Health reform could 'rock the business landscape'

While politicians and consumers debate the effects of healthcare reform on the patient population, industry leaders are turning their attention to how it will impact the business of healthcare.  

In a special report published yesterday, editors from FierceHealthITFierceHealthcare and its sister publications looked at how healthcare reform will affect a variety of key industry areas, including health information technology, pharma, medical devices, emergency care and more.

The Fierce report listed health IT among the winners because in part because the U.S. Supreme Court decision to uphold reform preserves federally funded pilot programs for technologies including telemedicine, mHealth and remote healthcare. 

The law could also be a boon for entrepreneurs, writes Mitch Rothschild, CEO of doctor-rating site Vitals and co-founder of its parent company, MDx Medical.
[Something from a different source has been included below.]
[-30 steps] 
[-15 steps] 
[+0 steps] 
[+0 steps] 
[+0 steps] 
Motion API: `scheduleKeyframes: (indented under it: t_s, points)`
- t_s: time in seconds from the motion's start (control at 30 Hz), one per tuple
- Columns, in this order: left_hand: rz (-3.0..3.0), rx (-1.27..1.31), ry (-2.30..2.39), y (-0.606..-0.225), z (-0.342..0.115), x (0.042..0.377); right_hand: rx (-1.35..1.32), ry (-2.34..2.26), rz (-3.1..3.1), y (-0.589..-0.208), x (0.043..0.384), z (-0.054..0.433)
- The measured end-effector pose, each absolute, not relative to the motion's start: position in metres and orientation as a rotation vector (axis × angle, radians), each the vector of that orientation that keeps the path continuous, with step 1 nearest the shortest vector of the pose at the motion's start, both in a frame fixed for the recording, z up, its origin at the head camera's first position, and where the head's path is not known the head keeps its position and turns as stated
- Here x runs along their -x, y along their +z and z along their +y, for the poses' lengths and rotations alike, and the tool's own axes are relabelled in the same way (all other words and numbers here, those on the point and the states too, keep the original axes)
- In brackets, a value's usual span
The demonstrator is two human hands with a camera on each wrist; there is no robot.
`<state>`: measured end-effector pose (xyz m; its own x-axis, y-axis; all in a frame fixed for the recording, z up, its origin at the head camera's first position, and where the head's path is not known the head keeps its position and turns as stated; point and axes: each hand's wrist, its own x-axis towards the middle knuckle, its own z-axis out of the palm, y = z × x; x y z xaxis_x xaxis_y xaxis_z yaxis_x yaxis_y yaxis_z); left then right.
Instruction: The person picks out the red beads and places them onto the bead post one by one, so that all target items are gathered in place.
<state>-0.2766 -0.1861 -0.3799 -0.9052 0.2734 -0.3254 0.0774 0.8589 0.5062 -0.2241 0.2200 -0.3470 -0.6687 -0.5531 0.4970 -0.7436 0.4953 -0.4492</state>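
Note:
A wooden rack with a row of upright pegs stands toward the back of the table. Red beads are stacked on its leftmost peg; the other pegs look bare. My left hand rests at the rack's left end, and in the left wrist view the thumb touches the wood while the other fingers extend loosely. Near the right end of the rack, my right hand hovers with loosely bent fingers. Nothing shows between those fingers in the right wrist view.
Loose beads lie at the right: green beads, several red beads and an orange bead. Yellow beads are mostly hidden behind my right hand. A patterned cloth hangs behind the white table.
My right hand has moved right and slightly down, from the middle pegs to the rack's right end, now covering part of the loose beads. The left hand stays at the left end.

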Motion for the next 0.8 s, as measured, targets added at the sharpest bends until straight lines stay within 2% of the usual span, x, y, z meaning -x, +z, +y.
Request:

Among those who will "rock the business landscape," as Rothschild put it in the VentureBeat article:

  • Agencies, publishers and media will see sales grow as health insurance companies market themselves as consumer-friendly brands for the more than 25 million Americans buying health insurance on their own.
  • Data crunchers as health organizations pursue evidence-based medicine. Rothschild sees opportunity for small businesses that help organizations track treatment data and apply financial analysis to procedures and processes.
  • Healthcare innovators, including scrappy startups, will "transform a lumbering, expensive and highly inefficient industry into in a lower-cost system that yields better results," he says.

As reform's provisions go into effect, providers face educating the public about it. Setting up a strategy team and an online resource were two suggestions for doing that in a recent FierceHealthcare post.

Though some states have declared all-out war on what they call "Obamacare," fully repealing it would add $109 billion to the national deficit in the next 10 years, according to the Congressional Budget Office's updated numbers released Tuesday afternoon.